Une telle science vaut-elle qu'on s'en occupe?
XIV
Mais la chimie céleste, dites-vous, depuis quelque temps parvient par analogie, par conjecture et même par expérience (en admettant que les pierres tombantes, les étoiles filantes décomposées par vos creusets soient des échantillons du ciel, des composés ignés, des planètes ambiantes tombées dans notre atmosphère), à analyser les huit ou dix métaux enflammés qu'elles contiennent, à constater que leurs matériaux sont les mêmes que ceux de nos volcans, et que les soleils eux-mêmes brûlent des mêmes éléments que les entrailles de notre terre!
Comme cette découverte bien contestable retracerait encore le domaine mystérieux de la science de la matière céleste!

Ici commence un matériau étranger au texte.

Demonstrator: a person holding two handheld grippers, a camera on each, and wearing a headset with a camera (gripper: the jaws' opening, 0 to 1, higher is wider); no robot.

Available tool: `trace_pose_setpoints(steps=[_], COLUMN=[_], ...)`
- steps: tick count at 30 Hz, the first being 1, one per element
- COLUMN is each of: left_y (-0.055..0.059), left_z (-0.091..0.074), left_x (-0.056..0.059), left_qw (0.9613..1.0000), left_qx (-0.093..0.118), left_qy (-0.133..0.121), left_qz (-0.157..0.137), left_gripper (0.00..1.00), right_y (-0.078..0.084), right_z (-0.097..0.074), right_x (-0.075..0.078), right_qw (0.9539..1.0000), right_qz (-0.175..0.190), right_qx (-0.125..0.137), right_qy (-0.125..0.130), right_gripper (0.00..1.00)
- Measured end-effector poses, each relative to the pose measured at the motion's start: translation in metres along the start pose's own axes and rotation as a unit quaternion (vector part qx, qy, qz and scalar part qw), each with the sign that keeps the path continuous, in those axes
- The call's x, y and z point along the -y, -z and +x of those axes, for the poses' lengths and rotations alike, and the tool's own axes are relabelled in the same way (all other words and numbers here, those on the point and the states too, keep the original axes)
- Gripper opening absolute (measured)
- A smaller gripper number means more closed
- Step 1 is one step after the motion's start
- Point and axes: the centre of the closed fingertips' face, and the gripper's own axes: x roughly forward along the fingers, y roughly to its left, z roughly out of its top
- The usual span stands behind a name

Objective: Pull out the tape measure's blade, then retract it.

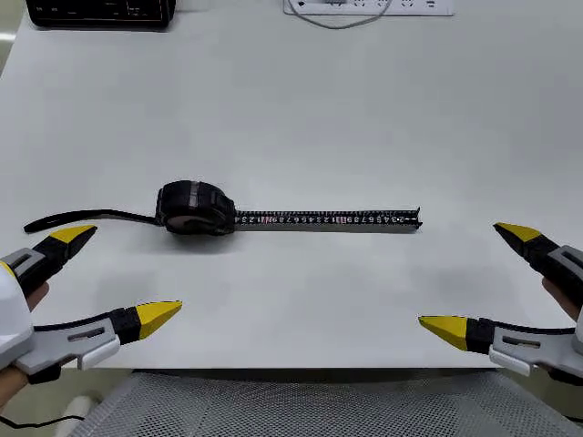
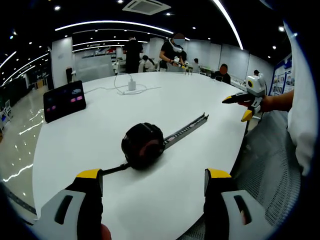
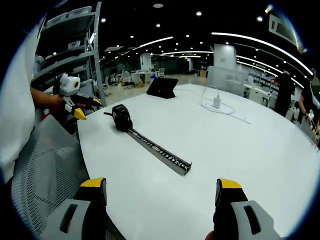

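Black tape measure (image 1: pixel 194 208) on the white table (image 1: pixel 364 109), its blade (image 1: pixel 328 219) extended and lying flat. Left gripper (image 1: pixel 129 270) and right gripper (image 1: pixel 465 275) flank it at the near edge, jaws released wide, well apart from it.

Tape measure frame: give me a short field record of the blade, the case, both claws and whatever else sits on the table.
tape measure case: lies on the white table, left of centre in the head view, untouched
blade: pulled out, flat on the table, running right from the case
strap: black, trails left from the case
left claw: open, holds nothing, near the front edge
right claw: open, holds nothing, near the front edge
other items: power strip and black device at the far edge
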Motion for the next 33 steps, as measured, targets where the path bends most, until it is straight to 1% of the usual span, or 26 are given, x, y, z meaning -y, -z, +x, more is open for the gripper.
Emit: trace_pose_setpoints(steps=[8,12,21,24,27,30,33], left_y=[-0.002,-0.003,-0.008,-0.014,-0.017,-0.020,-0.020], left_z=[-0.001,0.001,0.013,0.017,0.022,0.027,0.032], left_x=[-0.002,0.000,0.007,0.009,0.010,0.012,0.013], left_qw=[1.0000,1.0000,1.0000,0.9998,0.9997,0.9996,0.9996], left_qx=[0.003,0.005,0.006,0.013,0.016,0.018,0.018], left_qy=[-0.004,-0.004,0.000,0.006,0.007,0.010,0.010], left_qz=[-0.004,-0.006,-0.003,-0.013,-0.015,-0.018,-0.022], left_gripper=[0.80,0.80,0.81,0.81,0.80,0.80,0.80], right_y=[0.000,0.000,-0.002,-0.003,-0.003,-0.004,-0.004], right_z=[-0.001,0.000,-0.001,-0.001,-0.001,-0.001,-0.002], right_x=[-0.001,-0.001,0.001,0.001,0.001,0.002,0.003], right_qw=[1.0000,1.0000,1.0000,1.0000,1.0000,1.0000,1.0000], right_qz=[-0.004,-0.004,-0.004,-0.003,0.001,0.001,0.001], right_qx=[-0.004,-0.003,-0.002,-0.002,0.000,0.001,0.001], right_qy=[-0.001,-0.001,0.000,0.001,0.000,0.000,0.000], right_gripper=[0.88,0.88,0.88,0.87,0.87,0.86,0.86])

Les univers incendiés ne seraient que les cinq ou six métaux de la fournaise solaire. Quelle pitié pour la richesse de l'Être Suprême! Vulcain et les cyclopes en avaient autant.

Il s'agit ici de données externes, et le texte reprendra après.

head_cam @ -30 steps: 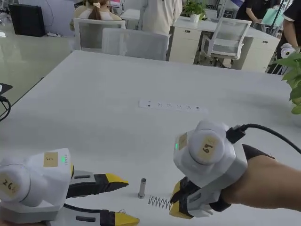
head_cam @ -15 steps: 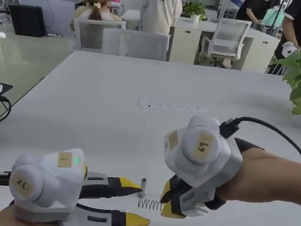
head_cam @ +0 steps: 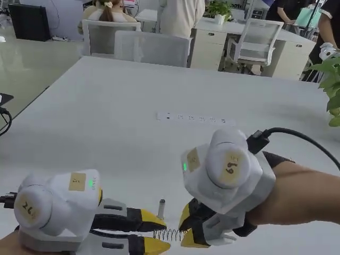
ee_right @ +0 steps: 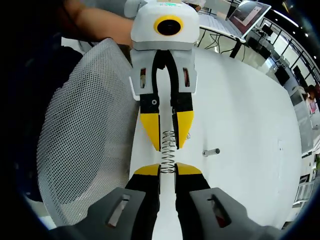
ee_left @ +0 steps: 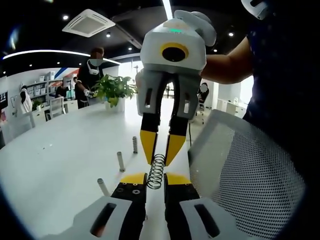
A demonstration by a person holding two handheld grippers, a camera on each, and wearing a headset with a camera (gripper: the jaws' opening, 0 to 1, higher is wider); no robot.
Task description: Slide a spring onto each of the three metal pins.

Quant au mouvement, silence; la science cosmique n'en connaît pas la cause; un de ces jours elle apportera un nouveau mot qui remplacera dans un néant de plus la divine, ineffable et constante volonté de l'auteur des mondes.
Ces adorateurs de la matière ont oublié qu'à côté et au-dessus de la matière il existe une puissance éternelle, la pensée, la pensée qu'ils reconnaissent en eux et qu'ils se refusent à reconnaître dans son divin principe, Dieu!
La pensée qui a tout conçu avant d'avoir rien créé;
La pensée éternelle du Cosmos, qui est Dieu!
La matière n'est pas Dieu, mais c'est l'esclave organisé dont les lois éternelles ou périssables sont créées pour recevoir et subir les lois de Dieu.